Daniel Yergin has been called “one of the planet’s foremost thinkers about energy and its implications” (Fortune magazine). Vice chairman of IHS, a leading economic and energy research firm, and founder of IHS Cambridge Energy Research Associates, Yergin is the author of the Pulitzer Prize-winning The Prize: the Epic Quest for Oil, Money, and Power; The Quest: Energy, Security, and the Remaking of the Modern World; and The Commanding Heights: The Battle for the World Economy.

A director of the Council on Foreign Relations and a trustee of the Brookings Institution, Yergin serves on the advisory boards of the MIT Energy Initiative, the Columbia University Center on Global Energy Policy, and Singapore’s International Energy Advisory Board. He has received a lifetime achievement award from the prime minister of India, the first James Schlesinger Medal for Energy Security from the U.S. Department of Energy, the first Carnot Prize from the University of Pennsylvania, and the United States Energy Award, among other honors.

A graduate of Yale, Yergin was a Marshall Scholar at Cambridge, where he earned a PhD, and has taught at Harvard Business School, the Kennedy School of Government, and the China University of Petroleum in Beijing.

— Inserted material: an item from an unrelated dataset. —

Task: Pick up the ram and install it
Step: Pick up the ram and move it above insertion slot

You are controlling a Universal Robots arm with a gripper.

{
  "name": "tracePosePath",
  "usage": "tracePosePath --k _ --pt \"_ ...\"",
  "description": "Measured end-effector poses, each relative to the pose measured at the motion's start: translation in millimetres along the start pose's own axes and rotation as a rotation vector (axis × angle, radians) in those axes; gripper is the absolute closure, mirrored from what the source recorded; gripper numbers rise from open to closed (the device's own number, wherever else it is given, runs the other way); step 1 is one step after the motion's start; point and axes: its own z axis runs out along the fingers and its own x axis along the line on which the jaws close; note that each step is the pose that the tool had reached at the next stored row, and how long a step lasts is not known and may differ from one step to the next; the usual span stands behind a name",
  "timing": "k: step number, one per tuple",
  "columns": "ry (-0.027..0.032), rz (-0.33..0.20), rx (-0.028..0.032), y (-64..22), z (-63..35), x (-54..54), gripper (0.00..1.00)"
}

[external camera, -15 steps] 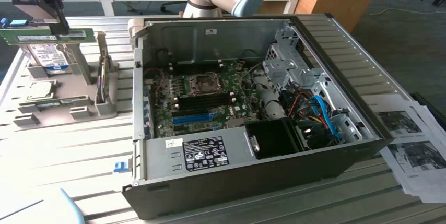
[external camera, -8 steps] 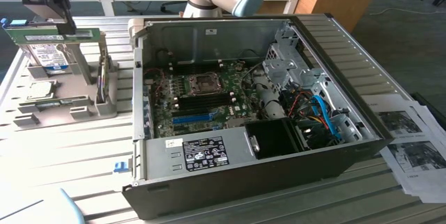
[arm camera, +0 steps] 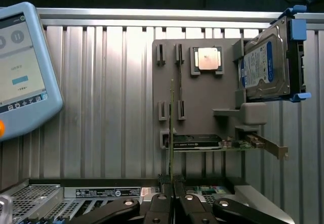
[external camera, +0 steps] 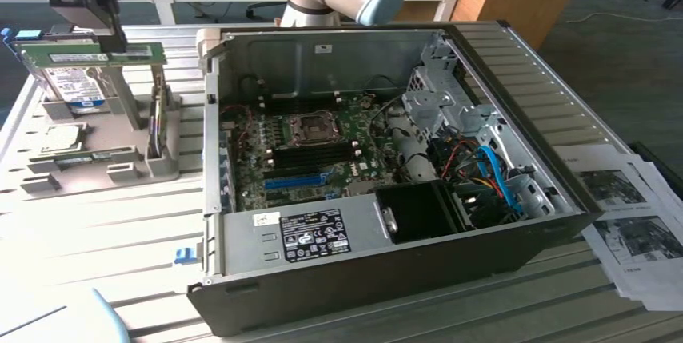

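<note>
The ram (external camera: 64,56) is a long green stick with small dark chips. My gripper (external camera: 111,37) is shut on its upper edge and holds it level above the grey parts holder (external camera: 96,169), at the exterior view's left. In the wrist view the ram (arm camera: 172,128) shows edge-on as a thin line running out from between my closed fingers (arm camera: 161,199), over the holder's slotted posts (arm camera: 177,110). The open computer case (external camera: 555,223) lies at the exterior view's right of the holder, with the motherboard (external camera: 309,151) and its dark memory slots exposed.
On the holder sit a silver hard drive (arm camera: 266,64) with a blue-white label, a square silver processor (arm camera: 207,59) and an expansion card (arm camera: 202,144). A tablet-like pendant (arm camera: 20,67) lies on the slatted table. Printed papers (external camera: 629,215) lie past the case.
</note>
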Motion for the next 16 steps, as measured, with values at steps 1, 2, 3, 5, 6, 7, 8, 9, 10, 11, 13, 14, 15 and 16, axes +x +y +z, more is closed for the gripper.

Additional Commencement Information

A variety of events take place before commencement, including class day and investiture ceremonies for Dartmouth’s three professional schools, and baccalaureate, a multi-faith service open to all graduates and their guests. Speakers will be added on the commencement website as further information becomes available. The events, in chronological order, are:

Saturday, June 4:

  • 9 a.m., Class day, Geisel School of Medicine, Spaulding Auditorium, Hopkins Center for the Arts

Saturday, June 11:

Speakers for Dartmouth’s Thayer School of Engineering and Tuck School of Business class day and investiture ceremonies; and for baccalaureate service:

  • 10 a.m., Thayer School of Engineering Investiture Ceremony, Spaulding Auditorium; keynote speaker: Arati Prabhakar, director of the Defense Advanced Research Projects Agency (DARPA). Prabhakar will receive the Robert Fletcher Award.
  • 10:15 a.m., Class day exercises for seniors and their guests; Bema
  • 2:30 p.m., Tuck School of Business Investiture Ceremony, Tuck Circle; keynote speaker: Daniel Yergin, vice chairman of IHS.
  • 3 p.m., Baccalaureate: multi-faith service for all graduates and their guests, Rollins Chapel; service begins at 3 p.m., doors open at 2:30 p.m.; keynote speaker: Simran Jeet Singh, assistant professor of religion at Trinity University and senior religion fellow for the Sikh Coalition.
  • 3 p.m., Graduate Studies investiture ceremony, Bema; All AM, MALS, MS, MPH, and PhD graduates.